Reilly, the author created a critical outsider of New Orleans and contemporary American society, who does not participate in the economic imperative of the port city.
Second part of the analysis examines two neohistorical novels from the turn of the millennium, Property by Valerie Martin and Yellow Jack by Josh Russell, both published before Katrina and set in the first half of the 19th century.
These novels reveal the chronotope of the port city as a necropolis and a site of multiple crises, including slave uprisings that threatened the stability of the plantation system and deadly epidemics of yellow fever and other infectious diseases.
At the same time, the enduring power of the myth of the city embodied as a woman reflects another aspect of its aesthetics of decay, its femininity in relation to its impending doom.
The most recent section of the corpus includes texts written in the post-Katrina period.
It highlights the distinction between the original Katrina archive and later texts, which do not focus primarily on the hurricane as a central theme or chronotope, but instead incorporate it into the longue durée of the city's collective memory through multigenerational narratives of local Creole families.

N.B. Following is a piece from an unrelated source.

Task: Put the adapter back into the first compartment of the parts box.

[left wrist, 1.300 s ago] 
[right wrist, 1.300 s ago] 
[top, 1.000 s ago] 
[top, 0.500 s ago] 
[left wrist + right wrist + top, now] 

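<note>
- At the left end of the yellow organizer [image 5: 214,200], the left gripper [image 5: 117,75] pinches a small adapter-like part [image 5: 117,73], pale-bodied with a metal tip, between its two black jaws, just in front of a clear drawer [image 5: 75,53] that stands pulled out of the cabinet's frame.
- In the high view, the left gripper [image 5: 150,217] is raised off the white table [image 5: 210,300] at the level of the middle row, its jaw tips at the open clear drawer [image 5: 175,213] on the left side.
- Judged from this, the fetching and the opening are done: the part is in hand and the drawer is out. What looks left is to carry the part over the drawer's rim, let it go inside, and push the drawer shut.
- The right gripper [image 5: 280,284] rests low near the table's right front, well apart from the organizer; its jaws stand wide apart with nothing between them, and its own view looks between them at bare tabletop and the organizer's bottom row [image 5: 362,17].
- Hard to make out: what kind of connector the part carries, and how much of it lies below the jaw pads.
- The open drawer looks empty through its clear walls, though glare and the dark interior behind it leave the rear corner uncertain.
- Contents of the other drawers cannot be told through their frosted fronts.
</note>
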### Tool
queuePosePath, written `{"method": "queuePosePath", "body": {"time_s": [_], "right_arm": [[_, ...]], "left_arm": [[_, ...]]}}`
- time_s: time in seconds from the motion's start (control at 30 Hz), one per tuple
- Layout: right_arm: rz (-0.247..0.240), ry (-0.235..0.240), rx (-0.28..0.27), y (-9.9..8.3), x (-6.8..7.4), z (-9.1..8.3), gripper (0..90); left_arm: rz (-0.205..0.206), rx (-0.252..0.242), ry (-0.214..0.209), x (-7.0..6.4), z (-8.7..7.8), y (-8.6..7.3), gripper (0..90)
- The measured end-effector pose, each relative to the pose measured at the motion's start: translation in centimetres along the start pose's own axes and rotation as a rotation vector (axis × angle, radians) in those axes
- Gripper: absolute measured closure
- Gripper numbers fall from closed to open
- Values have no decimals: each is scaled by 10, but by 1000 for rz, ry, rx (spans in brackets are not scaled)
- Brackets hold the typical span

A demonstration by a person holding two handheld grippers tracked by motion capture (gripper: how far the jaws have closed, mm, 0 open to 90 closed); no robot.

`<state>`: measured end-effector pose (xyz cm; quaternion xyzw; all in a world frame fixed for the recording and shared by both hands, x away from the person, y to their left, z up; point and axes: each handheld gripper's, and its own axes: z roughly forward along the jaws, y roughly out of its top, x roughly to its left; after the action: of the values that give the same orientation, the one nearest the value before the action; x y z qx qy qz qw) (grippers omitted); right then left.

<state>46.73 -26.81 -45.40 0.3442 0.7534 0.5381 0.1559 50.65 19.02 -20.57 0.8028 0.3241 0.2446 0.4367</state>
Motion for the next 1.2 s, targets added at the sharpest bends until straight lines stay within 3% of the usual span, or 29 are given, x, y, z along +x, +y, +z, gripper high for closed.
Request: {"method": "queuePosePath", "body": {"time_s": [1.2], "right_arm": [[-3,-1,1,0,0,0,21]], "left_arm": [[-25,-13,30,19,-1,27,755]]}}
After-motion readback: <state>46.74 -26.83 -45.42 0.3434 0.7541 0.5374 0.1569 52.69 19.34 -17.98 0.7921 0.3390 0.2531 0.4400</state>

These representations reveal a rarely depicted and promoted version of the city's marginalized working majority, who help promote commodified narratives that erode cultural authenticity, while also offering a counter-narrative to official sites of memory through their own environments of memory, pointing out the liminal tensions of co-existing narratives as a continuity of the port city.
The aim of our methodology was to contribute to American studies in Croatia by analyzing New Orleans in its literary spaces as a unique American city, as well as to bring a humanities perspective to the existing interdisciplinary field of contemporary urban theory dealing with port cities, thus contributing to a better understanding of them.